In triangle $ABC$, $\angle ABC = 90^\circ$, and $D$ is on side $\overline{BC}$ such that $\overline{AD}$ bisects $\angle BAC$. If $AB = 4,$ $BC = 3$, and $AC = 5,$ then find the area of $\triangle ADC$. Round your answer to the nearest integer.
[asy]
pair A=(0,0), B=(0,4), C=(3,0), D=(0,8/5);
draw(A--B--C--cycle);
draw(A--D);
label("$A$",A,SW);
label("$B$",B,NE);
label("$C$",C,SE);
label("$D$",D,NE);
label("$4$",(0,3),W);
label("$3$",(1.5,0),S);
label("$5$",(3/2,2),NW);
[/asy]
Since $\overline{AD}$ bisects $\angle BAC,$ by the Angle Bisector Theorem, $\frac{BD}{DC} = \frac{AB}{AC} = \frac{4}{5}.$ Since $BD + DC = BC = 3,$
\[\frac{4}{5} DC + DC = 3,\]so $\frac{9}{5} DC = 3,$ or $DC = \frac{5}{3}.$ Then $BD = 3 - \frac{5}{3} = \frac{4}{3}.$
The area of triangle $ABC$ is $\frac{1}{2} \cdot 4 \cdot 3 = 6.$ Since the area of triangle $ADC$ is half the area of triangle $ABC,$ the answer is $\lfloor 6 \cdot \frac{1}{2} \rfloor = \boxed{3}.$
To find the area of $\triangle ADC$, we need to calculate the length of side $\overline{AD}$, as well as the height from $D$ to $\overline{AC}$. Then, we can use the formula for the area of a triangle.

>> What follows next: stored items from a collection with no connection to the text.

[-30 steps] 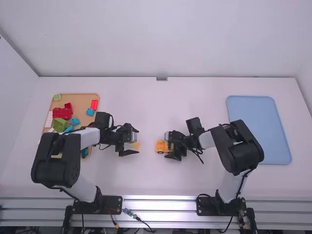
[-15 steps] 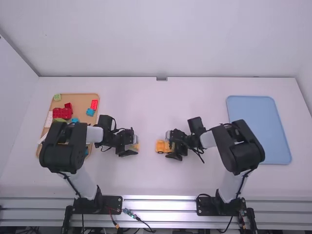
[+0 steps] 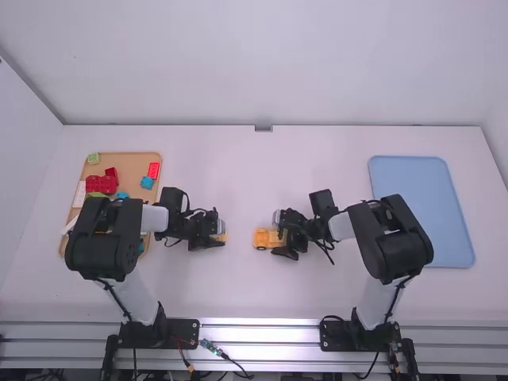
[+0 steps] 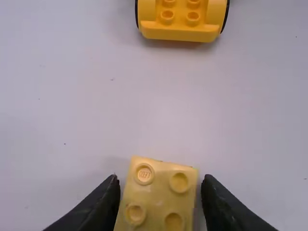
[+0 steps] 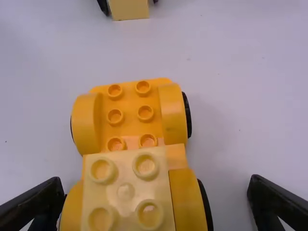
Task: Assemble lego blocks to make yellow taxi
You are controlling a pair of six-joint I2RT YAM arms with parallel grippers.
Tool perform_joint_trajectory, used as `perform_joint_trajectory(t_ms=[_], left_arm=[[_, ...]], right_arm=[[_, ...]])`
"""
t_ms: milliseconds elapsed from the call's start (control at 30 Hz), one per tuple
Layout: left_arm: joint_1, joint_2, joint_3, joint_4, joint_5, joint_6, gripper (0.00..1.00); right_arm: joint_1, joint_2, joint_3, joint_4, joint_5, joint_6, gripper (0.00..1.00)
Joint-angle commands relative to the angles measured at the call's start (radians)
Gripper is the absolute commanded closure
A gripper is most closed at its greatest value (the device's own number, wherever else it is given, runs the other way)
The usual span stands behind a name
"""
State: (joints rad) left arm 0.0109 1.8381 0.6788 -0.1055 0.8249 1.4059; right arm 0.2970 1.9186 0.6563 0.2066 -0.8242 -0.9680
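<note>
As L fingers (image 3: 206,244) pinch yel. block (image 4: 160,198), spread R fingers (image 3: 284,253) flank wheeled base (image 5: 130,105), w/ blue tray (image 3: 440,198) far R.

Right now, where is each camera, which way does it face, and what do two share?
High: above and behind, facing forward and down at the table; left arm, right arm show.
Left wrist: on that arm, facing down at a yellow block; left pincer shows.
Right wrist: on that arm, facing down at a wheeled base; right pincer shows.
Wrist views share the block and base.

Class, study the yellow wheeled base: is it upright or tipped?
Upright: the wheeled base has its studs facing up, wheels at its sides.
</note>
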Motion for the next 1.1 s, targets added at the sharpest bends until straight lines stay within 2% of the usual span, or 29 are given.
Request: perform_joint_trajectory(t_ms=[0,200,300,400,833,900,1067], left_arm=[[-0.004,0.013,0.014,0.000,0.006,0.000,0.63],[-0.005,0.013,0.014,-0.002,0.006,0.001,0.75],[-0.005,0.013,0.014,0.004,0.026,0.000,0.90],[-0.005,0.013,0.014,0.012,0.085,0.000,0.96],[-0.019,-0.015,0.093,-0.106,0.237,-0.004,0.98],[-0.030,-0.019,0.093,-0.101,0.240,-0.007,0.98],[-0.106,-0.021,0.085,0.045,0.168,-0.204,0.98]], right_arm=[[-0.003,0.003,0.005,-0.010,0.005,0.014,0.00],[-0.003,0.003,0.005,-0.013,0.005,0.014,0.01],[0.000,0.003,0.005,-0.010,0.010,0.029,0.01],[-0.002,0.003,0.005,-0.010,0.009,0.029,0.01],[-0.002,0.003,0.005,-0.007,0.010,0.028,0.01],[-0.002,0.003,0.005,-0.006,0.009,0.027,0.01],[-0.002,0.003,0.005,-0.006,0.009,0.027,0.01]])
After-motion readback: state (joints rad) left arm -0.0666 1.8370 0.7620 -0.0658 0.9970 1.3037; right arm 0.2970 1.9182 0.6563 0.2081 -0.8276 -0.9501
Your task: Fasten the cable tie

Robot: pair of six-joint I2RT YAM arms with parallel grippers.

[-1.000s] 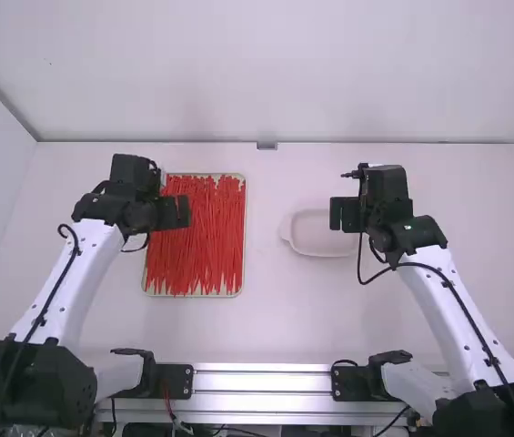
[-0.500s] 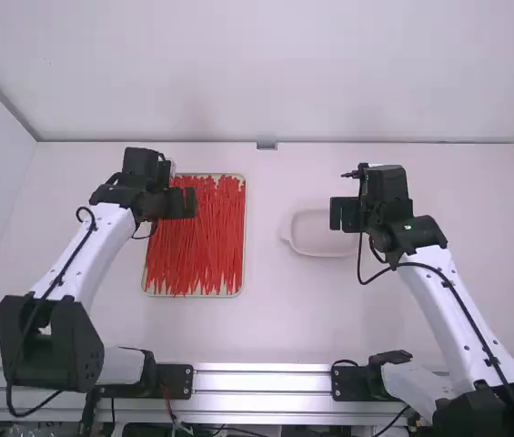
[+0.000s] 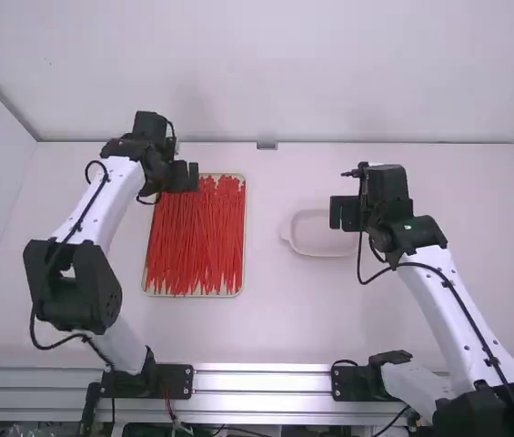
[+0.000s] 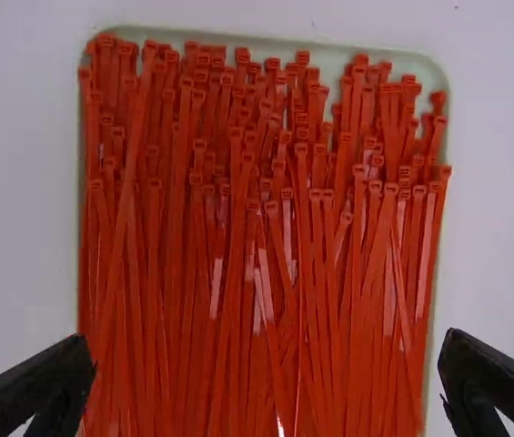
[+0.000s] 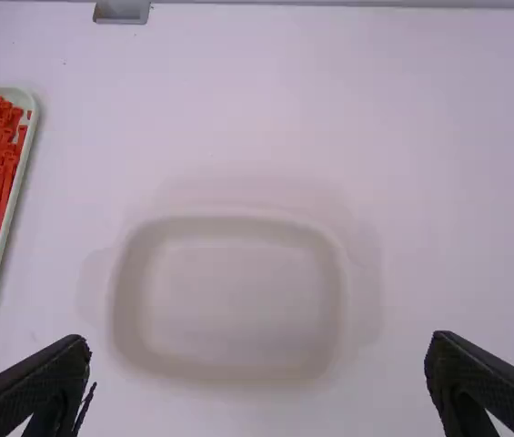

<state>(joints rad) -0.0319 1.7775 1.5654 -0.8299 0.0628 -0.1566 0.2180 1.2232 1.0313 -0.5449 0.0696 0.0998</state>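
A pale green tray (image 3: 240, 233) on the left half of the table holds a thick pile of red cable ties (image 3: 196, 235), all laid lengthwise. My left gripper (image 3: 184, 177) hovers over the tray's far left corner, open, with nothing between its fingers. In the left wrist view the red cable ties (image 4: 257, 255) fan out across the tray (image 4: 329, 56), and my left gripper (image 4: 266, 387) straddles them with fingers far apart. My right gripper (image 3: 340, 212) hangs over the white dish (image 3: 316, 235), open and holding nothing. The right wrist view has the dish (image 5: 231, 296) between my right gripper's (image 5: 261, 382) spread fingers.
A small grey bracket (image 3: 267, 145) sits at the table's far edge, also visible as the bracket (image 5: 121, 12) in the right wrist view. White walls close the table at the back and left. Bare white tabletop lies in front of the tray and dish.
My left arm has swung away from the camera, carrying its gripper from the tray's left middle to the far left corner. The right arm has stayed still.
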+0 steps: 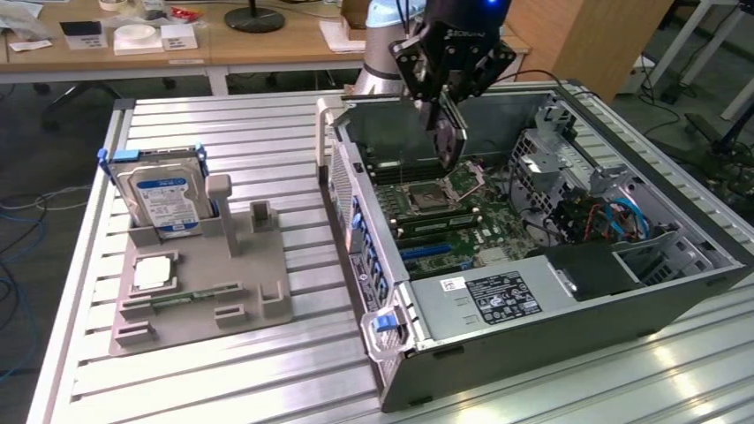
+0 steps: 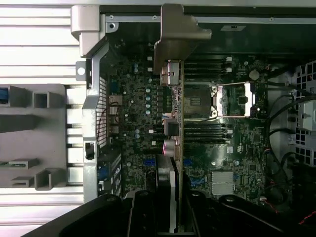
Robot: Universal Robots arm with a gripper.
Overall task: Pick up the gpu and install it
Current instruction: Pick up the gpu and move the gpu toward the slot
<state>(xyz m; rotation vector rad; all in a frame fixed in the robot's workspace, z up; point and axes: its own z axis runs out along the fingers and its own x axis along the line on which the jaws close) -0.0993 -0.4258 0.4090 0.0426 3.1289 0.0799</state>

From the given information, we know that triangle $ABC$ is a right triangle, with $\angle ABC = 90^\circ$. Let's label the intersection of $\overline{AD}$ and $\overline{BC}$ as point $E$.
Since $\overline{AD}$ bisects $\angle BAC$, we have $\angle CAD = \angle DAB = \angle BAD$. This means that triangle $ACD$ is an isosceles triangle, with $AC = AD$.
Using the given information, $AB = 4$ and $AC = 5$. In a right triangle, the lengths of the sides satisfy the Pythagorean theorem, $AB^2 + BC^2 = AC^2$.
Substituting in the given values, we have $4^2 + 3^2 = 5^2$, which simplifies to $16 + 9 = 25$.
So, $25 = 25$, which means the given information is consistent.
Since triangle $ACD$ is isosceles and $AC = AD$, triangle $ACD$ is also a right triangle.
By the Pythagorean theorem, $AC^2 = AD^2 + CD^2$. Substituting the given values, $5^2 = AD^2 + CD^2$. Since $AD = AC$ and $CD = BC$, we have $5^2 = AC^2 + BC^2$.
Substituting $AC^2 = 25$ and $BC^2 = 3^2 = 9$, we have $25 = 25 + 9$. This equation is not satisfied, so the given information is inconsistent. The problem cannot be solved as stated.
Therefore, the area of $\triangle ADC$ cannot be determined.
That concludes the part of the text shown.